As she rowed, she began to think more about the man in front of her, his witty remarks about politics, his deft stroking, his sly regard over his left shoulder. His wife was in the second canoe. She wondered how they could be a married couple. They seemed so diametrically opposed. It was true that her boss was reticent but she was very friendly. It had been her idea to invite the young couple on the rowing trip. However, she kept wondering what in the world was this handsome, dynamic man doing with the pleasant but boring hausfrau and librarian at the University.
She had had her times of complete desperation with her husband, still reading his magazine behind her. Whereas he had started out such an artist and intellectual, he had now turned into a computerized bookworm. Most every night was spent after the exquisite suppers she produced to please him, in the computer lab, straggling packets of perforated sheets along with him wherever he might go. His days, not spent in classes, were spent at his lonely desk at home, with a light on and several piles of books.

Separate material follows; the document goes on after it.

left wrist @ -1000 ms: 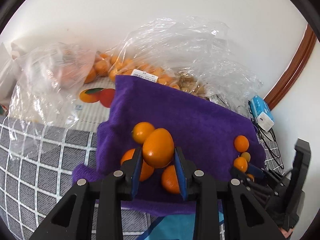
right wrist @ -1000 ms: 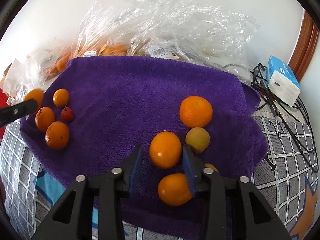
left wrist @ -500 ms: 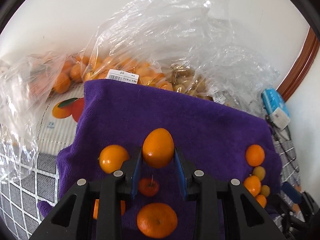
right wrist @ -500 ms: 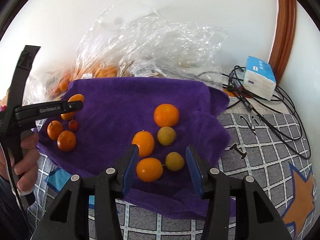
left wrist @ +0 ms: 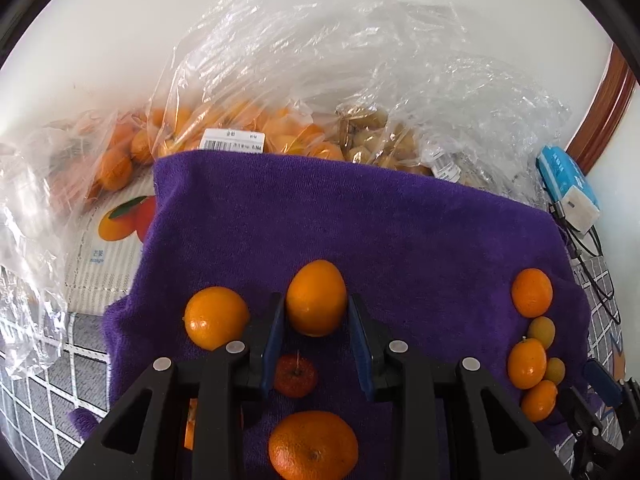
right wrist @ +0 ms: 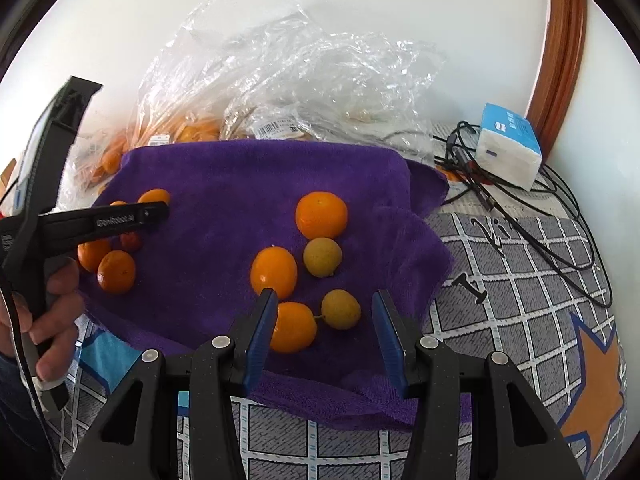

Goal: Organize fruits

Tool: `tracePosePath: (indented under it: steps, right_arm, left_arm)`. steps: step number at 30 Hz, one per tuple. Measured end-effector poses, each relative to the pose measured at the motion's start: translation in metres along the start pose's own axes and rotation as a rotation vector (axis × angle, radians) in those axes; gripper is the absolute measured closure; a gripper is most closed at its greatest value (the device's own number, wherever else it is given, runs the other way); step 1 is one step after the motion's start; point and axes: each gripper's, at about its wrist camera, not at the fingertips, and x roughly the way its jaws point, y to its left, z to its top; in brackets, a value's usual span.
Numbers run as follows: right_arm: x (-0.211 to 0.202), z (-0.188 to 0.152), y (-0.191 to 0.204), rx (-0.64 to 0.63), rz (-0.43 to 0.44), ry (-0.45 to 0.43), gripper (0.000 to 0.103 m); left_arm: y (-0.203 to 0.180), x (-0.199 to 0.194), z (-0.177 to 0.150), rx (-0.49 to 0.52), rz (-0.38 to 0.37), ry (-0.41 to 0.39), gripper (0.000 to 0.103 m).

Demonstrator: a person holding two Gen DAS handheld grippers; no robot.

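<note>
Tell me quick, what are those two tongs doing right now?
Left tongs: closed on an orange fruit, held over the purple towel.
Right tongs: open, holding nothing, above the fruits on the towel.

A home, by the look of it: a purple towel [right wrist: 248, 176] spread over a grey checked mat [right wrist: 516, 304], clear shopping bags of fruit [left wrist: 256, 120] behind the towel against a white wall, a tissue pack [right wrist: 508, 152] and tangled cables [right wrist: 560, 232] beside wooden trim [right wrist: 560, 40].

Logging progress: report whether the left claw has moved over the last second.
Yes. The left claw, shut on an orange, has advanced across the purple towel toward the plastic bags.
</note>
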Motion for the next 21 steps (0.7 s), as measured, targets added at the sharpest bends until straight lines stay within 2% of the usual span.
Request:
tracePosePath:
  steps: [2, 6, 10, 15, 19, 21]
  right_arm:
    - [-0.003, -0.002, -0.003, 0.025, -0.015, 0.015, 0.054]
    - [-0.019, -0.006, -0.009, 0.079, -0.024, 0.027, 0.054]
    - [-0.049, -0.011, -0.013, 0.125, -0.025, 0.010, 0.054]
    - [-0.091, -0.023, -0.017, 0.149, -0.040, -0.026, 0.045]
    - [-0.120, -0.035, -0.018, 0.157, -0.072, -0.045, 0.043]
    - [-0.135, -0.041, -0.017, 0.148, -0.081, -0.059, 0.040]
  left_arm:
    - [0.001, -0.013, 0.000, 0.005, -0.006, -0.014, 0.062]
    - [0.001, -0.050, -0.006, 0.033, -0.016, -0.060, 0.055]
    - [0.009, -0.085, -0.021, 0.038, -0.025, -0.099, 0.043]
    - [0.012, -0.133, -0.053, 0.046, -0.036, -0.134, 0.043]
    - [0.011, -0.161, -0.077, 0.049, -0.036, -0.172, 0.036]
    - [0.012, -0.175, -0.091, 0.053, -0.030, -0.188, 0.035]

Whereas he had been dashing, stimulating, he was now merely tolerable as he changed from being an architect to a city planner. She could not compete with the stack of books and those strange packets of perforated sheets that he hugged to himself like a religious noviciate hugged the Bible. There didn’t seem to be any room any longer in his world for her. She was left on the sidelines, neglected and abandonned.

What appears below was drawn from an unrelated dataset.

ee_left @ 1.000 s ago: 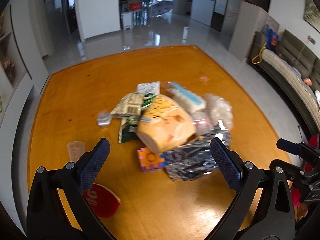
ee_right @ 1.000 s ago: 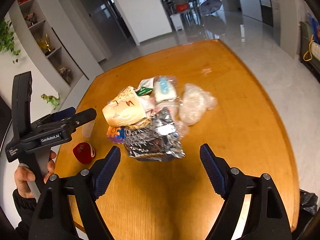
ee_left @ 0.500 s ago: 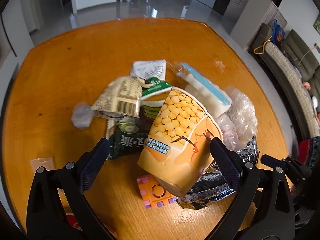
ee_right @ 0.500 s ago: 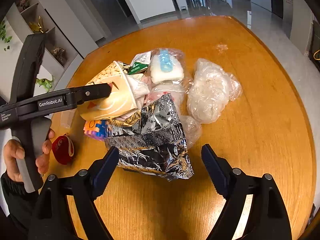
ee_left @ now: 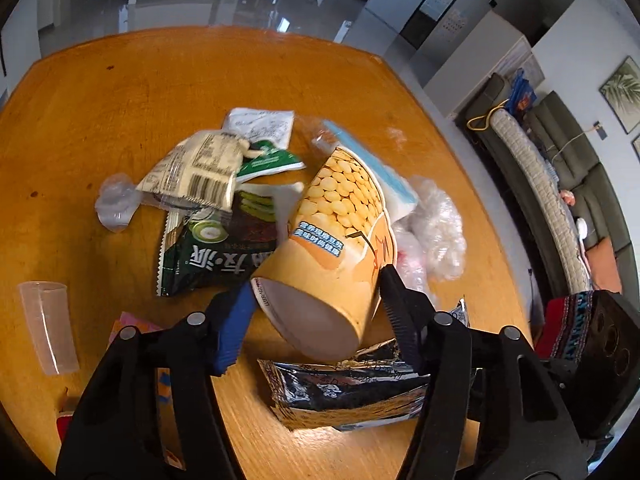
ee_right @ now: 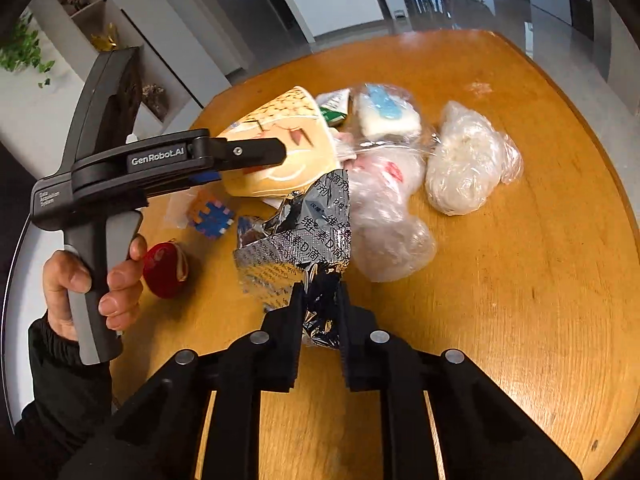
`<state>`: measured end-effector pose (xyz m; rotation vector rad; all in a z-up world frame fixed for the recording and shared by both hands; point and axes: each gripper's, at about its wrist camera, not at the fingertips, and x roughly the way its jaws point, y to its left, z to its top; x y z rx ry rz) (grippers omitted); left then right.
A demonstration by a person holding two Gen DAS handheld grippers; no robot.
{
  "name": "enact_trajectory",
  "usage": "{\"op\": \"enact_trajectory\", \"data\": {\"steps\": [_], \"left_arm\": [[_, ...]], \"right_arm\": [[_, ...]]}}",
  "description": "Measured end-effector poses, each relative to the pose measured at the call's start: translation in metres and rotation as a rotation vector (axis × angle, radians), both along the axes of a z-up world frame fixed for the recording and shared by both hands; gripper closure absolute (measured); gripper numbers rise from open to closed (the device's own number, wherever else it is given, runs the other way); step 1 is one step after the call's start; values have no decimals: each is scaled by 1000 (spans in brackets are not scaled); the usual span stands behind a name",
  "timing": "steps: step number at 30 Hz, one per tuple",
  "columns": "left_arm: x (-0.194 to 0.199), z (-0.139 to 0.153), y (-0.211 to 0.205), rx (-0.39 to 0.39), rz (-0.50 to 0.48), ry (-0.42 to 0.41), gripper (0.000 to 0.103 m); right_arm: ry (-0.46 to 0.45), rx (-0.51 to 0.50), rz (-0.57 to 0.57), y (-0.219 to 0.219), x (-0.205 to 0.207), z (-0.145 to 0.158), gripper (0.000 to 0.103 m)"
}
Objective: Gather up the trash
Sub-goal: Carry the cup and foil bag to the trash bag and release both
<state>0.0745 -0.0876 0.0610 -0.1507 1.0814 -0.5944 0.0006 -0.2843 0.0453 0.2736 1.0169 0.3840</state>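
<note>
A pile of trash lies mid-table. My left gripper (ee_left: 316,292) is shut on the base of a tipped orange paper cup (ee_left: 340,236) printed with yellow kernels; the cup also shows in the right wrist view (ee_right: 280,140), with the left gripper's finger (ee_right: 248,152) across it. My right gripper (ee_right: 320,300) is shut on the near edge of a silver foil bag (ee_right: 300,236), which also shows in the left wrist view (ee_left: 348,388). Beside them lie a green snack wrapper (ee_left: 216,256), a cream wrapper (ee_left: 196,172) and clear plastic bags (ee_right: 468,160).
The round wooden table (ee_right: 520,280) carries a clear plastic cup (ee_left: 48,324) at the left, a red pouch (ee_right: 164,264) and a coloured puzzle block (ee_right: 210,216) near the pile. A sofa (ee_left: 560,200) stands to the right, beyond the table edge.
Both grippers moved in on the pile and closed: the left onto the paper cup's base, the right onto the foil bag's edge, which now stands lifted and crumpled.
</note>
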Motion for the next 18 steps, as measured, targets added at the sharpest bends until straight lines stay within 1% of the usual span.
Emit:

Yet the man in front of her wasn’t abandoning her, as he looked once again over his shoulder at her and this time winked. What was she doing, she wondered, to bring such a response from the man? She was only being herself. She wasn’t coming onto him. However there he was talking away at her, telling jokes and looking back to see their impression. She must have blushed. She blushed easily with her fair coloring. Then she must have blushed more, being aware that she might have been blushing.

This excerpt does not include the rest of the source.